4. Cumpre decidir.
II. Fundamentos:
5Na exposição inicial do relator, fundamentou-se como segue o parecer de não conhecimento do recurso:
De facto, a decisão recorrida (o acórdão do Supremo Tribunal Administrativo, de 22 de Setembro de 1994) não aplicou qualquer norma que este Tribunal tivesse, com anterioridade, julgado inconstitucional, pois que, no acórdão nº 9/95, invocado pela recorrente, este Tribunal não proferiu qualquer julgamento de inconstitucionalidade. Aí, concluiu, justamente, que o artigo 25º, nº 1, da Lei de Processo dos Tribunais Administrativos, interpretado como fora pela decisão então recorrida, não violava o artigo 268º, nº 4, da Constituição, nem qualquer outro preceito ou princípio constitucional.
Ora, os recursos interpostos ao abrigo da alínea g) do nº 1 do artigo 70º da Lei do Tribunal Constitucional, invocada pela recorrente, visam impugnar as decisões dos outros tribunais "que apliquem norma já anteriormente julgada inconstitucional ou ilegal pelo próprio Tribunal Constitucional".

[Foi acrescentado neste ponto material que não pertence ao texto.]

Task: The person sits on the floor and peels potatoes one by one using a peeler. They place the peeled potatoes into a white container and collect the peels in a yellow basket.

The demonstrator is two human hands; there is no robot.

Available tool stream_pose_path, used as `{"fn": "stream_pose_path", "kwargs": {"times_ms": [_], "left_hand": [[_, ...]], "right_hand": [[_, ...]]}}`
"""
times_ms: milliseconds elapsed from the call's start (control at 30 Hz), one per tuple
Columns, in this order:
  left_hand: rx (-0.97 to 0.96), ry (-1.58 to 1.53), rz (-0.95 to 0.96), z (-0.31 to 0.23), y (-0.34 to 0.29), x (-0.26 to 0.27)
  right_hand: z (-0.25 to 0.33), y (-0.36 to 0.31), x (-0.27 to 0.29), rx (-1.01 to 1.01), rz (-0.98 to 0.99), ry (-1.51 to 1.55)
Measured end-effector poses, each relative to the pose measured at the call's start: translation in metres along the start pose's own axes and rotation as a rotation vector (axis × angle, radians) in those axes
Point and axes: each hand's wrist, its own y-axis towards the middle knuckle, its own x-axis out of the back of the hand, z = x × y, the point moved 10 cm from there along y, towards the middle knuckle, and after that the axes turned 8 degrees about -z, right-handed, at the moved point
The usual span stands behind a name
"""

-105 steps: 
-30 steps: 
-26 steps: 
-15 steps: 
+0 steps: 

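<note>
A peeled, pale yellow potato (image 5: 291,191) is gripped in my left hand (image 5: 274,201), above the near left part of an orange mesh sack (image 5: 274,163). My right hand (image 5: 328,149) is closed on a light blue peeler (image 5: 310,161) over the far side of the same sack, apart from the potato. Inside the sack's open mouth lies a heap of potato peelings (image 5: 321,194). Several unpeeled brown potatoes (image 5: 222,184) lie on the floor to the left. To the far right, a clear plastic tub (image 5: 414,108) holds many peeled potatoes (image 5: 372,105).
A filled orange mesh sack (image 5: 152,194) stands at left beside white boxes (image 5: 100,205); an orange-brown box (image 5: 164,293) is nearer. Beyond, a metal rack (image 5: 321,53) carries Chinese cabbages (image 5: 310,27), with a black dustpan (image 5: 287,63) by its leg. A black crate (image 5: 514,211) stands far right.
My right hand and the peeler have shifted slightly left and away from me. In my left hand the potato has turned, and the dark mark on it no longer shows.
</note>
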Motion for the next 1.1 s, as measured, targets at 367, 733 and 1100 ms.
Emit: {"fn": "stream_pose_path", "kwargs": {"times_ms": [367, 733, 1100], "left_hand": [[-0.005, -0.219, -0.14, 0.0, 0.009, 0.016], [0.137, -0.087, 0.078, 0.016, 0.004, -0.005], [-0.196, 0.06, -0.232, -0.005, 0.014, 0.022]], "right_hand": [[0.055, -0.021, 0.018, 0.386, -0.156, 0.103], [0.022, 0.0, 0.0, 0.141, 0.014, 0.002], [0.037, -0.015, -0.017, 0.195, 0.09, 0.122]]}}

Assim sendo, não se verifica no caso um pressuposto essencial do recurso que se interpôs, pelo que dele se não pode conhecer.
É certo que a recorrente, depois de dizer que o acórdão recorrido adoptou, quanto ao artigo 25º da Lei de Processo dos Tribunais Administrativos, uma interpretação "claramente diferente" da que dele fez este Tribunal no acórdão nº 9/95, acrescentou que a interpretação feita pelo acórdão de que recorreu é inconstitucional.
Esta acusação de inconstitucionalidade, feita à interpretação adoptada pelo acórdão recorrido, só teria verdadeiro sentido, se se pretendesse recorrer ao abrigo da alínea b) do nº 1 do artigo 70º da Lei do Tribunal Constitucional, ou seja, de decisões "que apliquem norma cuja inconstitucionalidade haja sido suscitada durante o processo".
Simplesmente, no presente caso, nem o recurso vem interposto ao abrigo da referida alínea b) - e a indicação da alínea ao abrigo da qual se recorre é um requisito essencial do requerimento de interposição de recurso, e não o cumprimento de um simples dever de colaboração com o Tribunal -, nem tão-pouco a recorrente, durante o processo, suscitou a inconstitucionalidade do referido artigo 25º, em qualquer interpretação.
Significa isto que, visto o recurso a esta outra luz, dele se não pode também conhecer.
Ao que vem de dizer-se, acresce que o recurso é extemporâneo.
De facto, recorre-se, em 28 de Setembro de 1995, do acórdão de 22 de Setembro de 1994, que foi notificado à recorrente, por carta de 26 de Setembro de 1994 - portanto, muito depois de expirado o prazo de oito dias, fixado no nº 1 do artigo 75º da Lei do Tribunal Constitucional.
Este prazo de oito dias tem, na verdade, que contar-se da data em que à recorrente foi notificado o acórdão recorrido, e não daquela em que se lhe notificou o acórdão do Pleno (de 13 de Julho de 1995) que deu por findo o recurso para aí interposto.
Este Tribunal, tem, na verdade, vindo a decidir que o recurso para o Pleno, fundado em oposição de julgados que seja dado por findo, não é um "recurso ordinário que não seja admitido com fundamento em irrecorribilidade da decisão" (cf., por todos, o acórdão nº 181/93, publicado no Diário da República, II série, de 21 de Julho de 1993; e, mais recentemente, o acórdão nº 567/95, por publicar).
Mas, mesmo para quem entenda que o acórdão do Pleno (de 13 de Julho de 1995), para os efeitos do disposto no nº 2 do artigo 75º da Lei do Tribunal Constitucional, deve ser considerado "recurso ordinário que não seja admitido com fundamento em irrecorribilidade da decisão"; e que, em consequência, o prazo para recorrer se deve contar do momento em que
aquele se tornou definitivo (cf. o mesmo nº 2); mesmo assim, sempre o recurso será extemporâneo.
É que, o referido acórdão, de 13 de Julho de 1995, foi notificado por carta de 14 de Julho de 1995, e o recurso para este Tribunal só veio a ser interposto em 28 de Setembro de 1995 - portanto, depois de decorrido o prazo de oito dias, fixado para o efeito no nº 1 do artigo 75º da Lei do Tribunal Constitucional.
Outro motivo - o da extemporaneidade do recurso - para que o Tribunal dele não deva conhecer.
6. Nada há a acrescentar ou a alterar ao discurso de tal exposição, que não foi abalado pela resposta do recorrente, como decorre da síntese que dela se fez.
Atenta, pois, a falta de pressupostos do recurso interposto, dele não vai conhecer-se.